Your instructions » The required output is the lines below from the line containing "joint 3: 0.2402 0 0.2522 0" to the line containing "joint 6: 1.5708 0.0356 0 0", inclusive, retyped exactly. No other lines belong in it.

====== The records

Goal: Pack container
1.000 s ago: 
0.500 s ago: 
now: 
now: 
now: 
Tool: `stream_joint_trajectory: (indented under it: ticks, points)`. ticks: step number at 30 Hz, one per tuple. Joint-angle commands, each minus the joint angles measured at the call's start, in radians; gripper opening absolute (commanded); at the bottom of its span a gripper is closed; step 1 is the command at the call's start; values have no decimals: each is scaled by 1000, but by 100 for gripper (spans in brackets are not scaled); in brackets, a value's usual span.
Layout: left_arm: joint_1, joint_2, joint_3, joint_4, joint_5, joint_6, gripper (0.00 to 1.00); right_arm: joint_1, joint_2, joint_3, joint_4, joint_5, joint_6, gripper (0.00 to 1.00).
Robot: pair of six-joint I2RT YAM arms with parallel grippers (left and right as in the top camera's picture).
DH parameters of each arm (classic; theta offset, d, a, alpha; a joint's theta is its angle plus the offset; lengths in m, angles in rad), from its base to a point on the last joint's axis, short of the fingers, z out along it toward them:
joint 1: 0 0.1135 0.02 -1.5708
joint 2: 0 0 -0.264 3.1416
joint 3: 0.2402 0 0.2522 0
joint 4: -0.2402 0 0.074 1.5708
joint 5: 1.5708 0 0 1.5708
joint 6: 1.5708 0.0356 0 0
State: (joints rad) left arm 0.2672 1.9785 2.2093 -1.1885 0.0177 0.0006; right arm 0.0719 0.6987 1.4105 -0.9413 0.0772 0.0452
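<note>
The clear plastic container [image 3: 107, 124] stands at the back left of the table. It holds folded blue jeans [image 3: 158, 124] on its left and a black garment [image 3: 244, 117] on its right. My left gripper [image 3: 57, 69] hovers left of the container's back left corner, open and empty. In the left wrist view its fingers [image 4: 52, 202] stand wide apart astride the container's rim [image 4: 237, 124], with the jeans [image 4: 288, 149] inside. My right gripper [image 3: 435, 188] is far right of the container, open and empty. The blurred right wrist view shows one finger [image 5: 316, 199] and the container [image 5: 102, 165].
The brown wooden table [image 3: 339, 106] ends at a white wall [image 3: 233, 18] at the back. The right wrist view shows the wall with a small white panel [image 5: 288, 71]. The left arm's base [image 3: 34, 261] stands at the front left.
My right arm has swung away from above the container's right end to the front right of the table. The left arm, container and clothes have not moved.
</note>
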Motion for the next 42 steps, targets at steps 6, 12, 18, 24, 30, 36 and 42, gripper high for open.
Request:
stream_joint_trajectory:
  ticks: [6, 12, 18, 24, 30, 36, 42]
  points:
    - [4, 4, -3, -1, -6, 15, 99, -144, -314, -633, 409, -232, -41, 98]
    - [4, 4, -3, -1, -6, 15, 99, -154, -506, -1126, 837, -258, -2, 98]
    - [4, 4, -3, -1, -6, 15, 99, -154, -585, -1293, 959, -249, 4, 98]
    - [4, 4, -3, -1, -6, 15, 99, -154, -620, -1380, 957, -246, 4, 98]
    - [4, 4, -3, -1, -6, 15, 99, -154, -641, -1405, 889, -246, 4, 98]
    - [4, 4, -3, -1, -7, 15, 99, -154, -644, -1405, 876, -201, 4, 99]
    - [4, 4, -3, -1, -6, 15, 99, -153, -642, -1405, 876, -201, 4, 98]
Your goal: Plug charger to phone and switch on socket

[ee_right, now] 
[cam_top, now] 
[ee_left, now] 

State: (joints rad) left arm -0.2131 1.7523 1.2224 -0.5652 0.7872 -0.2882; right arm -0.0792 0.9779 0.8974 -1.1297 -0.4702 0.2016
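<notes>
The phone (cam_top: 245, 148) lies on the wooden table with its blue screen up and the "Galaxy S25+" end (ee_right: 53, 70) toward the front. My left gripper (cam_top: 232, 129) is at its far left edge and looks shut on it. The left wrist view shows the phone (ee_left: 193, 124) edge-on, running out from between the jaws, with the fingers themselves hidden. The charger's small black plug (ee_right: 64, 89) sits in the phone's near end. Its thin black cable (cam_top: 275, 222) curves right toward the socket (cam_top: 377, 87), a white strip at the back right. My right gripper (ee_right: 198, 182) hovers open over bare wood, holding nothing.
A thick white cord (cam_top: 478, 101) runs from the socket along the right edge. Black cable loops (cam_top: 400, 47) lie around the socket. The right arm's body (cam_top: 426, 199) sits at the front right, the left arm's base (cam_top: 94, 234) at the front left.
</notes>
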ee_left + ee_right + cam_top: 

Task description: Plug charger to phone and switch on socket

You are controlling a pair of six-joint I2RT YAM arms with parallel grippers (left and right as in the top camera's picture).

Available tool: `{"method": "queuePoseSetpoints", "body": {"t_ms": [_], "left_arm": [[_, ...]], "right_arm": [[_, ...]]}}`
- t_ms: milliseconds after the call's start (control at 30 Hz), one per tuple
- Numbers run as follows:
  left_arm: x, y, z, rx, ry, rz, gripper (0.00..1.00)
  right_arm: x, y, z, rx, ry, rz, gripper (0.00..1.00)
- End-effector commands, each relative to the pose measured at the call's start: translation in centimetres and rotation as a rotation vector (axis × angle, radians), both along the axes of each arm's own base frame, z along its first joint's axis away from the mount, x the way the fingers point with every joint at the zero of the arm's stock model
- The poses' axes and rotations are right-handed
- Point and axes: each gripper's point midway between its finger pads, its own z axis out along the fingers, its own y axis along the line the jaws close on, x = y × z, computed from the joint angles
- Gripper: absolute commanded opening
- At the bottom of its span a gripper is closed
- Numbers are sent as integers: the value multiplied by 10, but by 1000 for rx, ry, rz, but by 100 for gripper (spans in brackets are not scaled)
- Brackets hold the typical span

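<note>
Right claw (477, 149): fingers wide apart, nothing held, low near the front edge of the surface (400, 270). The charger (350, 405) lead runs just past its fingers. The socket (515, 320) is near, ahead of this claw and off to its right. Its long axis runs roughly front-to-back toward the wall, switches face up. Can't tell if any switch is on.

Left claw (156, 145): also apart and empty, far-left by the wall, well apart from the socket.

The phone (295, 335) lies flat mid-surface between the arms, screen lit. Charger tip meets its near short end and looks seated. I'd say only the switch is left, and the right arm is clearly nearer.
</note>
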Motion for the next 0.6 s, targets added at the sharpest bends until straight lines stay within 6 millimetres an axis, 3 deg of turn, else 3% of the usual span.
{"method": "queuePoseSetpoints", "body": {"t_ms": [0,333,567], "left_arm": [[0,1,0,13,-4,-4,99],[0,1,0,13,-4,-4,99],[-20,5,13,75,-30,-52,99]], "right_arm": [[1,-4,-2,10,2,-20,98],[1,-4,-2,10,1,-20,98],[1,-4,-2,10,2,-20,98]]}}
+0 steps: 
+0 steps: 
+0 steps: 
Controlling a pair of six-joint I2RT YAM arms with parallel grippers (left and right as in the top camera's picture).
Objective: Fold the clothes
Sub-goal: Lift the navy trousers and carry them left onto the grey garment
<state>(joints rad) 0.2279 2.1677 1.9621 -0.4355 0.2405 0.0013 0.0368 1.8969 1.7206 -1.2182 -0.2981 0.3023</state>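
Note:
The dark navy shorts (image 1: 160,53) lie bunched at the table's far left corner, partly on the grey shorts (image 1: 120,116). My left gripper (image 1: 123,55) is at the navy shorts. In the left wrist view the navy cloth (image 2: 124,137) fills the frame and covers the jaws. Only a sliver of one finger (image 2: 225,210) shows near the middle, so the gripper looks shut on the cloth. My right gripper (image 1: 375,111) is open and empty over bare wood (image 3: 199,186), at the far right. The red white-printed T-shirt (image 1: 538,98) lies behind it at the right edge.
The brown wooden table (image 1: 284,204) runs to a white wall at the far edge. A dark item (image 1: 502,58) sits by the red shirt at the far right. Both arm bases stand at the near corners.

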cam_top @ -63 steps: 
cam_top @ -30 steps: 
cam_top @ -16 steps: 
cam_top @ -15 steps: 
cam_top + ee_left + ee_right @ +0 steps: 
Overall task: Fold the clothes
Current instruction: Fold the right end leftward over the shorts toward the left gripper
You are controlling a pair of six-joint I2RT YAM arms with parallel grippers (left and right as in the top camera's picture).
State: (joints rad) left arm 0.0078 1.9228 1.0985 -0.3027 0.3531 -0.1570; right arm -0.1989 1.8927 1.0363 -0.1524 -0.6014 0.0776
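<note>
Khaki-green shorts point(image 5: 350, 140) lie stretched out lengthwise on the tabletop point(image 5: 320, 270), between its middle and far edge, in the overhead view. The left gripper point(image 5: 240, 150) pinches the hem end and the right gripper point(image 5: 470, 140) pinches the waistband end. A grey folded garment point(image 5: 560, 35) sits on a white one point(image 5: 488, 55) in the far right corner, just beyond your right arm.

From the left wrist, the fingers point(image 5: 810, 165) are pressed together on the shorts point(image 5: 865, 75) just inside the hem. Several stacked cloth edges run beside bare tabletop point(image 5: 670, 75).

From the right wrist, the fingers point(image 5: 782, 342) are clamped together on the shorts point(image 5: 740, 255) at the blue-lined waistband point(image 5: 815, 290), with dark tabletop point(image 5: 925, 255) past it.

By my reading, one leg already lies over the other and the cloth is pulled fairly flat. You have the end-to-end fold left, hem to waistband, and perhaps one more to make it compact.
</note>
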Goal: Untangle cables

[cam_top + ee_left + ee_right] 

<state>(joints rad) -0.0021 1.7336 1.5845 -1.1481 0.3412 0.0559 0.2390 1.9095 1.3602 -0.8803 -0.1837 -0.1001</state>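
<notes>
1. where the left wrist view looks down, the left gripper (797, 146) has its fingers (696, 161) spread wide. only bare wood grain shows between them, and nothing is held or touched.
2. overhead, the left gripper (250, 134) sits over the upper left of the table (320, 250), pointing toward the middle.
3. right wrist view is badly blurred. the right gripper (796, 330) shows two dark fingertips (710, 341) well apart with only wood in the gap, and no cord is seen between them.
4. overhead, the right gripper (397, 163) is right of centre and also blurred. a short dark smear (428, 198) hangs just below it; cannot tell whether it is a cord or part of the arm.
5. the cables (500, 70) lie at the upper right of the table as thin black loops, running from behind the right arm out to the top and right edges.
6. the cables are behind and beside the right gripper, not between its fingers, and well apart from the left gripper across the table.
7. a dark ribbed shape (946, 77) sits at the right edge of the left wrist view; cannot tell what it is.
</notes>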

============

Exercise response »
joint 3: 0.2402 0 0.2522 0
joint 4: -0.2402 0 0.074 1.5708
joint 5: 1.5708 0 0 1.5708
joint 6: 1.5708 0.0356 0 0

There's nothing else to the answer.